The Nineveh region surrounding Mosul is a mosaic of ethnic and religious communities - Arabs, Turkmen, Kurds, Yazidis, Christians, Sunnis, Shi’ites - though Sunni Arabs comprise the overwhelming majority.
KURDS MAY KEEP TERRITORY
The autonomous Kurdistan Regional Government (KRG) suggested on Wednesday it would try to expand the area it rules in northern Iraq to include surrounding villages and towns captured by Kurdish fighters from Islamic State.
Kurdish Peshmerga forces “will not retreat from areas retaken” from Islamic State militants in Iraq, Kurdistan President Massoud Barzani said, according to Rudaw TV station.
Barzani’s comment could rile the central government in Baghdad, which opposes his plans to expand the autonomous area, even though the two sides have been fighting together against Islamic State in Mosul.
The collapse of the Iraqi army two years ago in the face of Islamic State allowed the KRG to extend its rule over the oil-rich region of Kirkuk.
The government forces have been fighting in a dozen of the roughly 60 neighbourhoods on the eastern part of Mosul, which is divided by the Tigris River.
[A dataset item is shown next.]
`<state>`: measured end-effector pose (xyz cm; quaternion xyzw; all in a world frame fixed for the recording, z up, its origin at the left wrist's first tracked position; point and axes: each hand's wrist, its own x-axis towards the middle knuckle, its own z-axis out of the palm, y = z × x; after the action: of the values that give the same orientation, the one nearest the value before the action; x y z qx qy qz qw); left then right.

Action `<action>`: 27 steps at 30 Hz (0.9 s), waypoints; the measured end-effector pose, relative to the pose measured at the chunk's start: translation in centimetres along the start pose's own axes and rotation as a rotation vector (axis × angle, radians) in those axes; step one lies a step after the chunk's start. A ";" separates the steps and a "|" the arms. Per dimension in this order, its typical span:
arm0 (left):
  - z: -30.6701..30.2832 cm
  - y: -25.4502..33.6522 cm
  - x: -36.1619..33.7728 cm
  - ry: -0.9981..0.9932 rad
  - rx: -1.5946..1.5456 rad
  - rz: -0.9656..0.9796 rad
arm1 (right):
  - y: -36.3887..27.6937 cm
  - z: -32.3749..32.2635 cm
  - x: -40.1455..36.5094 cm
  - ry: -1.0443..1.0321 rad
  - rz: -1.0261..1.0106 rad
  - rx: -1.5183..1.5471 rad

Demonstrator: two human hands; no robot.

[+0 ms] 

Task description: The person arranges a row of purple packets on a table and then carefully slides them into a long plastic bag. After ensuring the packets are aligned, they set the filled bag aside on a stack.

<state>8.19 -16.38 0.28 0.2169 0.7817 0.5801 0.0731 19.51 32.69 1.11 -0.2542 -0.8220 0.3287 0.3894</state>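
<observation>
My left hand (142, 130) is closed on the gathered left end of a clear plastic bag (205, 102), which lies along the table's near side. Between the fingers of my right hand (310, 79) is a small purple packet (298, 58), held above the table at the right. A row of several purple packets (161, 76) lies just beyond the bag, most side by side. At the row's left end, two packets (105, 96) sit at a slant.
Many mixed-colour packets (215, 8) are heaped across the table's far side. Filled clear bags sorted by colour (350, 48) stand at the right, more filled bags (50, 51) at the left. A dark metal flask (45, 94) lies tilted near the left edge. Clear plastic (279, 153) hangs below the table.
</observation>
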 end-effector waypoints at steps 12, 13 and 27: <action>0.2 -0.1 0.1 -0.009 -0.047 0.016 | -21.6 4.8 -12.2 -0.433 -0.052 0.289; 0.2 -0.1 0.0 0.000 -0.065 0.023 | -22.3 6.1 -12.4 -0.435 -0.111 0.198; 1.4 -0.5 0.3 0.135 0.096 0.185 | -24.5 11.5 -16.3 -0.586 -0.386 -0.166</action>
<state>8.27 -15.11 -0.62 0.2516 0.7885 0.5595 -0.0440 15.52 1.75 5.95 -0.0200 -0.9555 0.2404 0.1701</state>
They have yet to enter from the northern and the southern sides.
Iraqi officials say the militants have used the city’s more than one million remaining residents as human shields, firing from rooftops of inhabited houses and using a network of tunnels to launch ambushes in the midst of residential areas.
While the presence of civilians has slowed the advance, Iraqi officials say some of their operations have been assisted
by information provided by residents about Islamic State military positions.
Trying to stop the flow of any information out of Mosul, the
militants have cracked down on communications, banning the use
of mobile phones and also confiscating satellite dishes to prevent people from seeing the progress made by Iraqi forces.
The group has also killed civilians suspected of helping the attacking forces, sometime putting their bodies on display around the city.
Iraqi military estimates put the number of Islamic State fighters in the city at 5,000 to 6,000. Facing them is a
100,000-strong coalition of Iraqi government forces, Kurdish
fighters and Shi’ite paramilitary units.
Iraqi authorities have not published a casualty toll for the campaign overall - either for security forces, civilians or Islamic State fighters. The warring sides claim to have inflicted hundreds of casualties in enemy ranks.
Nearly 57,000 people have been displaced because of the
fighting from villages and towns around the city to government-held areas, according to U.N. estimates.
The figure does not include the tens of thousands of people
rounded up in villages around Mosul and forced to accompany Islamic State fighters to cover their retreat towards the city.